EXERCISE DIRECTIONS. After finding the line containing "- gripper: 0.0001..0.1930" below, please output that line and each following one through the line containing "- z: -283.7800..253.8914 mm", exactly as written.

DATA TO USE.
-------------------------

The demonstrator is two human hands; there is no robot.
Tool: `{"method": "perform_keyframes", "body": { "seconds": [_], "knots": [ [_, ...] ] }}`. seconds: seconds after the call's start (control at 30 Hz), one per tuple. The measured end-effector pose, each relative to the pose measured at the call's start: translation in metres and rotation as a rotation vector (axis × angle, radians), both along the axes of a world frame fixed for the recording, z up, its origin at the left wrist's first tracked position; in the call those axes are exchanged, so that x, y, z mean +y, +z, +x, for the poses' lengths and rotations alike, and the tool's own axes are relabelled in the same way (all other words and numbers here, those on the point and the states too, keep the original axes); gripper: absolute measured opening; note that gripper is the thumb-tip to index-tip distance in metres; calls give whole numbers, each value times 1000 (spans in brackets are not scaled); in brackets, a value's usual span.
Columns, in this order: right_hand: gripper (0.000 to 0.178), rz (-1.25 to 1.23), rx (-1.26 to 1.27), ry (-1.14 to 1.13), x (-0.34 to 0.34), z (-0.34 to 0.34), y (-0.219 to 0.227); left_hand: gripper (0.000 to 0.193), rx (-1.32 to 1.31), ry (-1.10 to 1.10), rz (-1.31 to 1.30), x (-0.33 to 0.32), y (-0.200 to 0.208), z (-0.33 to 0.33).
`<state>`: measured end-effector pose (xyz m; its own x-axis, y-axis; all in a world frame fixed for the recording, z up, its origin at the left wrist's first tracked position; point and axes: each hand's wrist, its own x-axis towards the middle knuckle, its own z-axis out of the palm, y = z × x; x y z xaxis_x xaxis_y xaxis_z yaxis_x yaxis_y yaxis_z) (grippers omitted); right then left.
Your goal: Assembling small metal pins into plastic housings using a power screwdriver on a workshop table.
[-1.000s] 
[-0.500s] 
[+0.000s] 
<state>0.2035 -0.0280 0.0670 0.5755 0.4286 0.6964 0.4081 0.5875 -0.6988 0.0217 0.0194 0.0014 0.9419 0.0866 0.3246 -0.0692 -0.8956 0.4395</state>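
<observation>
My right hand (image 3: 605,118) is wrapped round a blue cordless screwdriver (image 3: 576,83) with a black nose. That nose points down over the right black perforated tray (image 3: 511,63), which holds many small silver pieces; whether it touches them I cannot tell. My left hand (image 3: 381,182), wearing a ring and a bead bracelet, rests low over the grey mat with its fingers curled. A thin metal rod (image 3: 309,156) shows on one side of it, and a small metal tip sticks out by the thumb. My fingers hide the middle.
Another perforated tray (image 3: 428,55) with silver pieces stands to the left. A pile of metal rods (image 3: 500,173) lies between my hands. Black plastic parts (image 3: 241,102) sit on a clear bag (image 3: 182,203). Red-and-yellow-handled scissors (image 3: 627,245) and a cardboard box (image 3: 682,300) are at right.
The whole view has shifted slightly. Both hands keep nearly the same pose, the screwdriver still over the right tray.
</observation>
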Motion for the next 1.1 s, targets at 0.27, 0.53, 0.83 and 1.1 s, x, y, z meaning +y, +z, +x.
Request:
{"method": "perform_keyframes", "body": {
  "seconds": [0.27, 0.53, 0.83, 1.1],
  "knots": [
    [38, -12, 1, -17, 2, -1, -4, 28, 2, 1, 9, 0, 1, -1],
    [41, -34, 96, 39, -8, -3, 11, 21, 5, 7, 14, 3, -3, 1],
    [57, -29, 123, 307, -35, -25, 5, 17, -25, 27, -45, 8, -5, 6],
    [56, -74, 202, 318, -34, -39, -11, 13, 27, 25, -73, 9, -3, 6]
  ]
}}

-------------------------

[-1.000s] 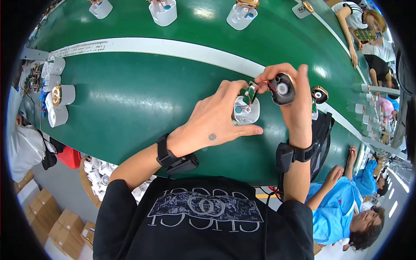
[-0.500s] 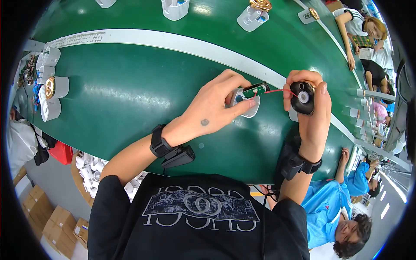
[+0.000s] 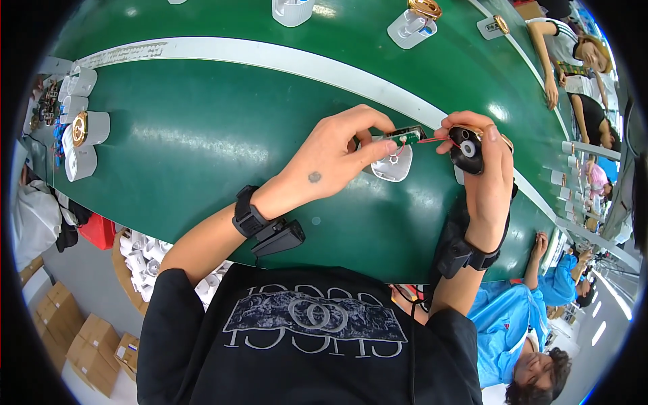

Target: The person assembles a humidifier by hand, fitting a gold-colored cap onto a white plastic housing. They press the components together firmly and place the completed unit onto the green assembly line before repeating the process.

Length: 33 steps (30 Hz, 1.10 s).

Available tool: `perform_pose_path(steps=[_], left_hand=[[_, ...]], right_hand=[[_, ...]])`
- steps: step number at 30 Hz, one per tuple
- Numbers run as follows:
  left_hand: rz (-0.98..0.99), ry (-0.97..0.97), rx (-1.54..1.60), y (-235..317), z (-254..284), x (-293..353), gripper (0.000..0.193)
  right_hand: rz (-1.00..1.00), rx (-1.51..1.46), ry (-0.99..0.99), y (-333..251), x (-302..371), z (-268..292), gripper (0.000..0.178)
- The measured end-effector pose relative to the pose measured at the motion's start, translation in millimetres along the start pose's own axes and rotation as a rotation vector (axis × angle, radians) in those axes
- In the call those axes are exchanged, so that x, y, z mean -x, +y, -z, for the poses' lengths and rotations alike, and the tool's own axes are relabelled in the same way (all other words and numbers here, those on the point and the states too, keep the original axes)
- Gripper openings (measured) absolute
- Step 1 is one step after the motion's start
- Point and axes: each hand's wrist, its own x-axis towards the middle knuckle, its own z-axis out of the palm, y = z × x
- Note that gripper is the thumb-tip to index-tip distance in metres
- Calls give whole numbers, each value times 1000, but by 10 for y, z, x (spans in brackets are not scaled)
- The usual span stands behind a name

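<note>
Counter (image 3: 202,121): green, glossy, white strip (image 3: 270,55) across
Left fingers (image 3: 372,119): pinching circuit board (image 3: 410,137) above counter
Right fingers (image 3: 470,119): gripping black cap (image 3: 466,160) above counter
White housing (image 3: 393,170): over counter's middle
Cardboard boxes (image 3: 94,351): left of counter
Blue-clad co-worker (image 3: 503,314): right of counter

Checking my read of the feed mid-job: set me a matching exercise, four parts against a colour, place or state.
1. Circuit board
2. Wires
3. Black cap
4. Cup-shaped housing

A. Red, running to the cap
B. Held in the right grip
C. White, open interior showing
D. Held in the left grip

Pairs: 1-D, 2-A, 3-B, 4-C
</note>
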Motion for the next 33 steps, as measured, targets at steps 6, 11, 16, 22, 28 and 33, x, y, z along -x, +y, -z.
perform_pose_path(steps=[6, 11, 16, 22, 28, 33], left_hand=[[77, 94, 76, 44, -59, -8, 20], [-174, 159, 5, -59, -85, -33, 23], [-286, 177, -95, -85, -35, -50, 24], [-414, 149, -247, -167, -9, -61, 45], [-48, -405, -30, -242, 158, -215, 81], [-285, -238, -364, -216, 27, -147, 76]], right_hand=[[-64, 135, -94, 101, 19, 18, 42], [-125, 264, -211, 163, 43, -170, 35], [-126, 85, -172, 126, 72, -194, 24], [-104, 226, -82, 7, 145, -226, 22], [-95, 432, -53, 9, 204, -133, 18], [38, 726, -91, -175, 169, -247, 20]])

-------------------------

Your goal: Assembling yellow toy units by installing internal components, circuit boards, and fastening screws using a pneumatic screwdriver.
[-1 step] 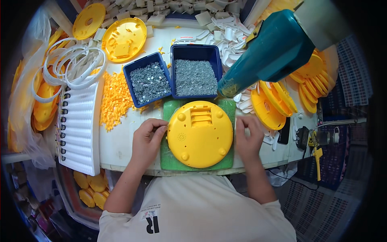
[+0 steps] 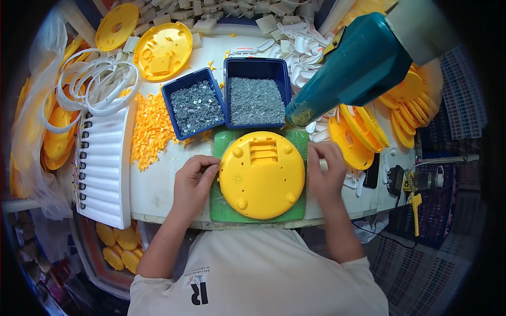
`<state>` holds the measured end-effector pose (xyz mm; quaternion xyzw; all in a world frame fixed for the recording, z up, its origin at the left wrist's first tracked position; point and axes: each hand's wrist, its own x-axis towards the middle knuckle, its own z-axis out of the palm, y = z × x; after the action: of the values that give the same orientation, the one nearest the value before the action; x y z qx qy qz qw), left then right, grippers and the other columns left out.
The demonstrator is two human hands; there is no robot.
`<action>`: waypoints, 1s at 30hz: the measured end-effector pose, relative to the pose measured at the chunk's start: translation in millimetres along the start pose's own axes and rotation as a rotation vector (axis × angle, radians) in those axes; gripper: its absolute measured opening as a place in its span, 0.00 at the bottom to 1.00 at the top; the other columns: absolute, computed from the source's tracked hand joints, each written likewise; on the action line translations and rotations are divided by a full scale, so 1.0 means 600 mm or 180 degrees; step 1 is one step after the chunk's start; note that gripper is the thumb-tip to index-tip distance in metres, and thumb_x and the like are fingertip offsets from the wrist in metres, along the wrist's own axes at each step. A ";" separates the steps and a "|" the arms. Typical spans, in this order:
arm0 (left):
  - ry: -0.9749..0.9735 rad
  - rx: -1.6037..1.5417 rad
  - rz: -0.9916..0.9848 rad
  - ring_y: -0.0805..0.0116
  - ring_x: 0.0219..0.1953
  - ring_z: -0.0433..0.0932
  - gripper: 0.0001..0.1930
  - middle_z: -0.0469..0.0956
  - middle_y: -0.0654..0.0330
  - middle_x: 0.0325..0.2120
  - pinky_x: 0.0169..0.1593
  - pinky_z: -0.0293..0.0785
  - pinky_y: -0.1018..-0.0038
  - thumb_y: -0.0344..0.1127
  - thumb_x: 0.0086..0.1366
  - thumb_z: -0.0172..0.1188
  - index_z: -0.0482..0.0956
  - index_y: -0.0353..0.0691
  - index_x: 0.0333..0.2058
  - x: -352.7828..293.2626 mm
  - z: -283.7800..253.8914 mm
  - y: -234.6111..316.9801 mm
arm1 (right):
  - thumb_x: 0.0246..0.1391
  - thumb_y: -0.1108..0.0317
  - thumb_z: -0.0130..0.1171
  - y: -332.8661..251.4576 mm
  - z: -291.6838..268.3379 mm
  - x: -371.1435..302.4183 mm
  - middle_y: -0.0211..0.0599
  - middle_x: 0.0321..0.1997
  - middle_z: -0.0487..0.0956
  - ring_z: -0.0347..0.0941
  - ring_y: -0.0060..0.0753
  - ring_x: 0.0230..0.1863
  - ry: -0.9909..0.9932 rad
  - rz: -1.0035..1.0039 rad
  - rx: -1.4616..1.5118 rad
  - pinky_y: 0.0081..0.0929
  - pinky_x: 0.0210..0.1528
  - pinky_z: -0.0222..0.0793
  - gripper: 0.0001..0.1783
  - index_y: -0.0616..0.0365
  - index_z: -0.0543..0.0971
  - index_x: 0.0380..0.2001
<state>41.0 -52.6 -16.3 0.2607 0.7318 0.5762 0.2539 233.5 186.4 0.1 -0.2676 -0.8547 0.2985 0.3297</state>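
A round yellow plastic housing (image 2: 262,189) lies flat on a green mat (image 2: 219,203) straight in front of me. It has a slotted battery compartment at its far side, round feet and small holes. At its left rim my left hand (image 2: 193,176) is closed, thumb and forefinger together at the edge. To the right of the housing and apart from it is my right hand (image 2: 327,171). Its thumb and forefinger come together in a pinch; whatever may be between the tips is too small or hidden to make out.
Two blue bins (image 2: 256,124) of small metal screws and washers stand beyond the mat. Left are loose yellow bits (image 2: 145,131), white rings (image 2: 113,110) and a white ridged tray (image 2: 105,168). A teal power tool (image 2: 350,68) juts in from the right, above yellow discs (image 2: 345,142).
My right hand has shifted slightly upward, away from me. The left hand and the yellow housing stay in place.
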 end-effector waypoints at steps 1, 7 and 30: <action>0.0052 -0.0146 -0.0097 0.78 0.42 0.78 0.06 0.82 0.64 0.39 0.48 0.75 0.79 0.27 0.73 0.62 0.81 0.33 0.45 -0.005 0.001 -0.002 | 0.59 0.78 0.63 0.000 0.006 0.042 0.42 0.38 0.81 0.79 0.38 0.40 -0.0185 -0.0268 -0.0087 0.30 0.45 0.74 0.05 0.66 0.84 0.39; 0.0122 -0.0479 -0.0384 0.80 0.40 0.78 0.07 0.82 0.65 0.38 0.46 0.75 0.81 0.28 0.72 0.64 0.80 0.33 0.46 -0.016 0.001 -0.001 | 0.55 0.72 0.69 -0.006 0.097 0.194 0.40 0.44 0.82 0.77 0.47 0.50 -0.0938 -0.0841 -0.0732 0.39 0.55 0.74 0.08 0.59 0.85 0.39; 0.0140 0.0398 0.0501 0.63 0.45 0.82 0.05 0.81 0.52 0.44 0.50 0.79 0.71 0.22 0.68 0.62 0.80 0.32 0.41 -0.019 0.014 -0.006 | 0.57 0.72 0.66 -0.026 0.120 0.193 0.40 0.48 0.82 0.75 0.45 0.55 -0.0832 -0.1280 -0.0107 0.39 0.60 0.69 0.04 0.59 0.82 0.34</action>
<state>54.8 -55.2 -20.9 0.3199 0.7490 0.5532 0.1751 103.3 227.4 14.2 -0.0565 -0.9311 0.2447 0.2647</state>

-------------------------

WRITTEN RESPONSE.
  - gripper: 0.0001..0.1930
  - middle_z: -0.0469..0.0956
  - middle_y: -0.0654..0.0330
  - middle_x: 0.0325..0.2120
  - pinky_x: 0.0169..0.1593
  - pinky_z: -0.0293..0.0785
  - pinky_y: -0.1018..-0.0038
  - thumb_y: -0.0344..0.1127
  - thumb_x: 0.0086..0.1366
  - thumb_z: -0.0172..0.1188
  - index_z: -0.0482..0.0956
  - index_y: -0.0353..0.0691
  - index_x: 0.0333..0.2058
  - x: -352.7828..293.2626 mm
  - z: -283.7800..253.8914 mm

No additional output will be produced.